穏健な人たちがどこまでトランプ氏に危機感を持って考えるかどうか

飯田)他方でトランプ氏は「特別な国ではなく、普通の国になろう」と主張しています。いままで理想を語って外に使っていたお金を、国内の人間に果実として残すのだと。これがかなり評価されているという話もありますが。

宮家)対外的にアメリカが国際的な動きをしようとするときと、内向きになって「アメリカファースト」になるときが、何回か繰り返されてきたわけです。トランプさんが初めて「アメリカファースト」と言ったわけではありません。問題はアメリカの穏健な人たちが、どこまで危機感を持って考えるかどうかだと思います。まだまだ油断できません。

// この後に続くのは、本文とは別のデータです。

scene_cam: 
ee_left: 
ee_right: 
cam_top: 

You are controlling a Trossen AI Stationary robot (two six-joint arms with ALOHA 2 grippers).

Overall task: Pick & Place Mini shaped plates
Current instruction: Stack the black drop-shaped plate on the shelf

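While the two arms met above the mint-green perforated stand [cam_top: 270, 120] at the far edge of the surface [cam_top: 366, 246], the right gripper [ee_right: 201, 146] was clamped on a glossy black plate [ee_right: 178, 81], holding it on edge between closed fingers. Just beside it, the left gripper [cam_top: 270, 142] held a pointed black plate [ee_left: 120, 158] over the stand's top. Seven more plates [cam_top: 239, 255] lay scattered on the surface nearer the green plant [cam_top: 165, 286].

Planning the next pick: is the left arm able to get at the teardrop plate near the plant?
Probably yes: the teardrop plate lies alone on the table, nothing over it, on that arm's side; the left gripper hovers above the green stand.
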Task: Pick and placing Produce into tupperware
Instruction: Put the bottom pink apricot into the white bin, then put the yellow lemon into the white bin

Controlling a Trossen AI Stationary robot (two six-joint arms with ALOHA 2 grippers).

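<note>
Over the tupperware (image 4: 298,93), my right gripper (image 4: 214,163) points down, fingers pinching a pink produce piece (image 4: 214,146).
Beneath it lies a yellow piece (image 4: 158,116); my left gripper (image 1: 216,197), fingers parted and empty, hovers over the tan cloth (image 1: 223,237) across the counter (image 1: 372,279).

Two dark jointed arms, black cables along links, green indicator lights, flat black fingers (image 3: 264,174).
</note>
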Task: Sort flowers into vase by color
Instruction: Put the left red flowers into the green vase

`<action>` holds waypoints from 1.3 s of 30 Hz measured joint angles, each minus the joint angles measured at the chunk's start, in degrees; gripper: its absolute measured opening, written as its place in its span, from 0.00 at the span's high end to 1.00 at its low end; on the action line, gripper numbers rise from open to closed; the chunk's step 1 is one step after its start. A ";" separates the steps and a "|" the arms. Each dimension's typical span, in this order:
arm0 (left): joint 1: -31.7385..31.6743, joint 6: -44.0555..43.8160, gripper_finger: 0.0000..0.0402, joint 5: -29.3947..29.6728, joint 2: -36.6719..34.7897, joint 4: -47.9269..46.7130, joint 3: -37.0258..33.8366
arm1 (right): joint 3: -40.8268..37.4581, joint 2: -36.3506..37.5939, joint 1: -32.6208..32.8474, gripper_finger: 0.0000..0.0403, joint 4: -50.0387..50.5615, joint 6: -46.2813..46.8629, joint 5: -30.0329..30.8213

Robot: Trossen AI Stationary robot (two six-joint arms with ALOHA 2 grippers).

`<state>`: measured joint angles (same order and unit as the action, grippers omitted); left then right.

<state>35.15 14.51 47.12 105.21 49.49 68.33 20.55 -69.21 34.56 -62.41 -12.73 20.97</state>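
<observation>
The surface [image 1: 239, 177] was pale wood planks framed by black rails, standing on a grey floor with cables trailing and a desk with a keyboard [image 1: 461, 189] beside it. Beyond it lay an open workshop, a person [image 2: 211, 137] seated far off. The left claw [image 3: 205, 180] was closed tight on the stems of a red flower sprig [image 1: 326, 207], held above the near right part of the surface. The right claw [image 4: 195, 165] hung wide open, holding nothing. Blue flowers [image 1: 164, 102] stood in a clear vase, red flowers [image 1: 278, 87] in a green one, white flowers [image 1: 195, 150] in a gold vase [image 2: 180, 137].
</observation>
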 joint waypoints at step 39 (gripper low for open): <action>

アクの強いトランプ氏に勝てる候補は経験豊かなバイデン氏しかいないのか

飯田)全米自動車労組がバイデンさんの支持を表明したという報道もありますが。

宮家)民主党ですから、それはそうですよ。獲れなかったら大変なことになります。

飯田)こちらは逆に民主党の岩盤に近い。

宮家)岩盤ですから驚くには値しません。逆に、できなければ大変です。バイデンさんもお歳だということもあるけれど、「他にいないのか?」と言いたくなるときもあります。

飯田)「民主党のなかで鈴をつけに行くような人がいない」という批判もあるようですね。

宮家)アクの強いトランプさんに勝てる候補となると、やはり経験豊かなバイデンさんになってしまうのでしょうか。

飯田)大統領が「2期目をやるぞ」と言い出したら、止めづらいものですか?

宮家)止めづらいですね。バイデンさんにとっては幸いかも知れませんが、有力な候補がいないのも事実です。